Three items of note:
– This episode is absolutely riddled with exposition. The whole first act of Homer trying to fix his problem on his own, it ends up leading to him talking to himself about what he should do or his new plan, or one scene where he talks to an imaginary six-armed Apu. Later, the family keeps parroting back the clues they get and what they mean, and the worst of all is when Lisa just happens to know about dream levels and just repeats the explanation lines from Inception. So it’s exposition taken from another movie’s exposition? Exposit-ception? …I’ll see myself out.
– This show has a (bad) habit of characters just showing up in scenes without reason either to give a random joke or to unnaturally push the story along. This might be the crowning example: as Marge takes a night walk after failing to be seduced by a diaper-clad Homer, Professor Frink literally falls out of the sky before her, having been exploded by [insert joke I forgot here]. He knows about Homer’s problem through Twitter, and, despite knowing nothing about why he’s doing it, pitches his dream machine thing to her. I guess this is kind of like the memory wipe machine he had in the Eternal Sunshine parody. Also, when did we get to the point where Professor Frink’s inventions actually work? I miss his malfunctioning psychotic Bobo robot and the malfunctioning Gamble-Tron 2000.
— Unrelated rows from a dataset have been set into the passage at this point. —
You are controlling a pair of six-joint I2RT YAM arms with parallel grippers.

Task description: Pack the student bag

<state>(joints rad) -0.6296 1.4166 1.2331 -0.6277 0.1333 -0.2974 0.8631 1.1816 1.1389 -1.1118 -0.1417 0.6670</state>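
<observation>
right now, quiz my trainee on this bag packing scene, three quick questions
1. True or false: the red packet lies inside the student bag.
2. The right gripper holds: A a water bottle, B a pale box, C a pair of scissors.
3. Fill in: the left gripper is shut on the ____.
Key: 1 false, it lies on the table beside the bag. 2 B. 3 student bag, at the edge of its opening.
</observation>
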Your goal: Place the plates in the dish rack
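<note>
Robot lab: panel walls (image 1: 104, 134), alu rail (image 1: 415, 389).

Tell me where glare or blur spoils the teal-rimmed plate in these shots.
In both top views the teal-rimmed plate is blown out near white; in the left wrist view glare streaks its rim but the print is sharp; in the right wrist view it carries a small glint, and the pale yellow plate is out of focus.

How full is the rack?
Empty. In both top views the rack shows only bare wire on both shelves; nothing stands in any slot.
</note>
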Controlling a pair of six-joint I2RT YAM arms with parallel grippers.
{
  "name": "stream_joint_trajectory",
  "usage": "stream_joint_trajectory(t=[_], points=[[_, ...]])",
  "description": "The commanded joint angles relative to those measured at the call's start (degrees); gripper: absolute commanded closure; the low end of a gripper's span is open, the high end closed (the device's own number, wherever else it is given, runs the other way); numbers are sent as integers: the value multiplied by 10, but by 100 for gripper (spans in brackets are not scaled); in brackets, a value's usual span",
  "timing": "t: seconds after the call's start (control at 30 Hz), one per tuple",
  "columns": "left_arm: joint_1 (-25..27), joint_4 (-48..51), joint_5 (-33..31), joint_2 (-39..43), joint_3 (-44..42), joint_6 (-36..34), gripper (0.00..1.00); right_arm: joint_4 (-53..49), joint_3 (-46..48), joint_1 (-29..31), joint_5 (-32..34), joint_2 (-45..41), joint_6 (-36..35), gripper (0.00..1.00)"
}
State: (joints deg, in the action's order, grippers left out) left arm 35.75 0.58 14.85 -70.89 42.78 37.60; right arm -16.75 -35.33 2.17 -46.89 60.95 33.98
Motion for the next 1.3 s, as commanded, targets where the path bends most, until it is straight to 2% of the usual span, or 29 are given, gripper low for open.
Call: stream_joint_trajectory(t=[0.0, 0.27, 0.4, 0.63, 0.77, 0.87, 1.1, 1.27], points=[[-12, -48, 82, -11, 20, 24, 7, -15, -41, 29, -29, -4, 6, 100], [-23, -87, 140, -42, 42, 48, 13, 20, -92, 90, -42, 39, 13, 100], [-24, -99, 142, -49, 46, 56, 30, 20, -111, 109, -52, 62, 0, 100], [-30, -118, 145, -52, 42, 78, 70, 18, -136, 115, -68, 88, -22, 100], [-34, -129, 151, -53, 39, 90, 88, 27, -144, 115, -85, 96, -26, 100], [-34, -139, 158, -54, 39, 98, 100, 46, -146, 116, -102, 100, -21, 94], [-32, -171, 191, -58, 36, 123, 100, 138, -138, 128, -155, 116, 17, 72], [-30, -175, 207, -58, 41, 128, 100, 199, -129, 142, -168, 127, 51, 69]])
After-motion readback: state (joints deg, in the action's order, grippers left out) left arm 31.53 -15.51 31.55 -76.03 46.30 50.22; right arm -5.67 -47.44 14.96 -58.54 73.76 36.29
– In the end, the family is saved by Death on a jetpack, who we previously have seen throughout the different dreams, who ends up actually being Mona, Homer’s mother. Why exactly was she in a grim reaper costume? Because she’s dead? This also gives us a “joke” that’s been a huge gripe of mine about this show. Mona reveals herself and says she always lives on in Homer’s dreams. So, Homer is actually face-to-face with his dead mother, who he loved dearly. What do we get after that? A joke where Homer grows in dream hair, Marge cites it as Jennifer Aniston’s Friends hair, then Homer makes a Friends joke. These characters haven’t acted like normal human beings for years now, but it’s moments like this where it becomes the most apparent. Rather than react to amazing, emotional moments in a manner that makes sense, these characters are now just like walking non sequitur joke machines. There was a similar joke way back in “My Mother the Carjacker” when Homer and Mona reunite, and he ends up tearfully hugging a nearby bum, but this time, it’s even worse because a) it should be even more emotional since Mona’s dead, and b) Homer at least expressed his hesitation about opening himself up to his runaway mom before the bum joke. All this being said, when we get to Mona’s goodbye and we see the images of a younger Homer and Abe and she says she’ll always be with him, I can’t take it seriously because this show purposefully undercuts moments like this for no reason, thus making them completely hollow.

One good line/moment: One dream level the family enters is a recreation of an old Tracey Ullman short “Family Therapy.” I understand it’s pure fanservice, but it was still fun to see some elements of the prehistoric show redone, like the twister mouths and Homer’s old Walter Mattheau voice. I almost wish the animation had been even rougher and more accurate to the originals.